Wikipedia / Wikivoyage articles as POI in Navigator
  • Hi,

    I wrote a python script that writes an "xml like" txt a GPX file, and/or .CSV file and/or .OSM file (and planning on sqlite db-files) directly from the bz2 compressed dumps from http://dumps.wikimedia.org/. I plan to release it as GPL-3 somewhat later.
    I only extract pages that contain coordinates, otherwise they are useless to be used.
    However, I run into some limitiations of the MCA file structure and indexing (I think).

    Note: This is not a question about how to create mca files. I know very well how to do that and also wrote a howto some year ago. I can't find it myself though :) )

    For example: For the Dutch wikipedia I have 183.966 articles with coordinates out of 2.626.774 pages.
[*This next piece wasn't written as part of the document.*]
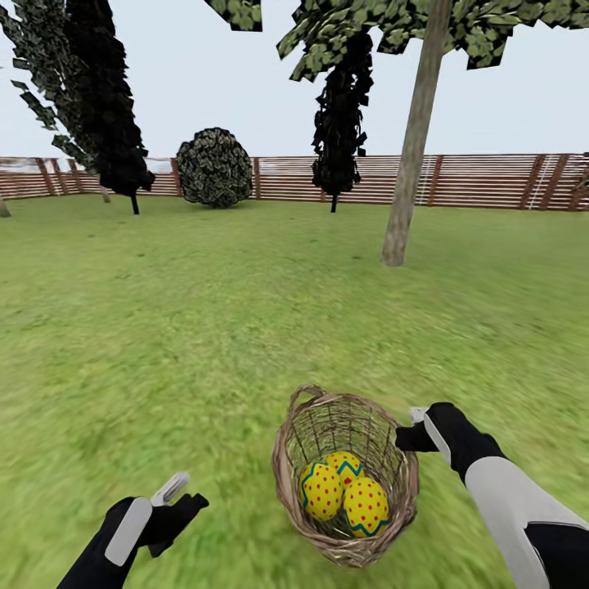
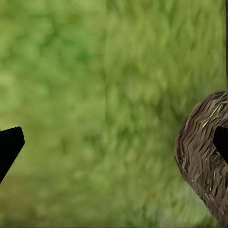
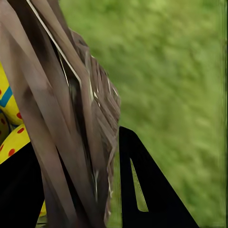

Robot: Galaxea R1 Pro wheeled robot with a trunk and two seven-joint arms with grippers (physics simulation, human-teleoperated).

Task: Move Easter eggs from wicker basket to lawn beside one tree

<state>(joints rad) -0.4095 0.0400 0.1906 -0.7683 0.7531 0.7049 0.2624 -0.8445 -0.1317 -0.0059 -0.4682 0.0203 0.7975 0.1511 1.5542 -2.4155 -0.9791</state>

I already limit the text section to 750 characters otherwise the POI info/select screen after search can't handle it (but I could easily make this even shorter).
    I have "NAME, LATITUDE, LONGITUDE, URL, CONTENT", where content is of course the text section limited to 750 characters. URL is the website of the object in the article (only limited available: 16.984), not the wikipedia article url itself. I will build that in as well so that people with a databundle or wifi can easily access the full wiki page if they want to.
    I want the content to be displayed as "Note" of course, but to how many characters is this limited? Both physically and "nicely working" (my remark about the info/select screen)

    I can do this relativley easy in OsmAnd (hence the OSM file as basis for OsmAndMapCreator and other apps), but I prefer to use it in MNF.

    I already did more or less the same for the Dutch nlwikivoyage articles (2615 in total) and the English enwikivoyage (228.500 in total). The Dutch works fine, the English searches very slow and crashed MNF twice (but maybe that was due to incorrect "things" inside the mca).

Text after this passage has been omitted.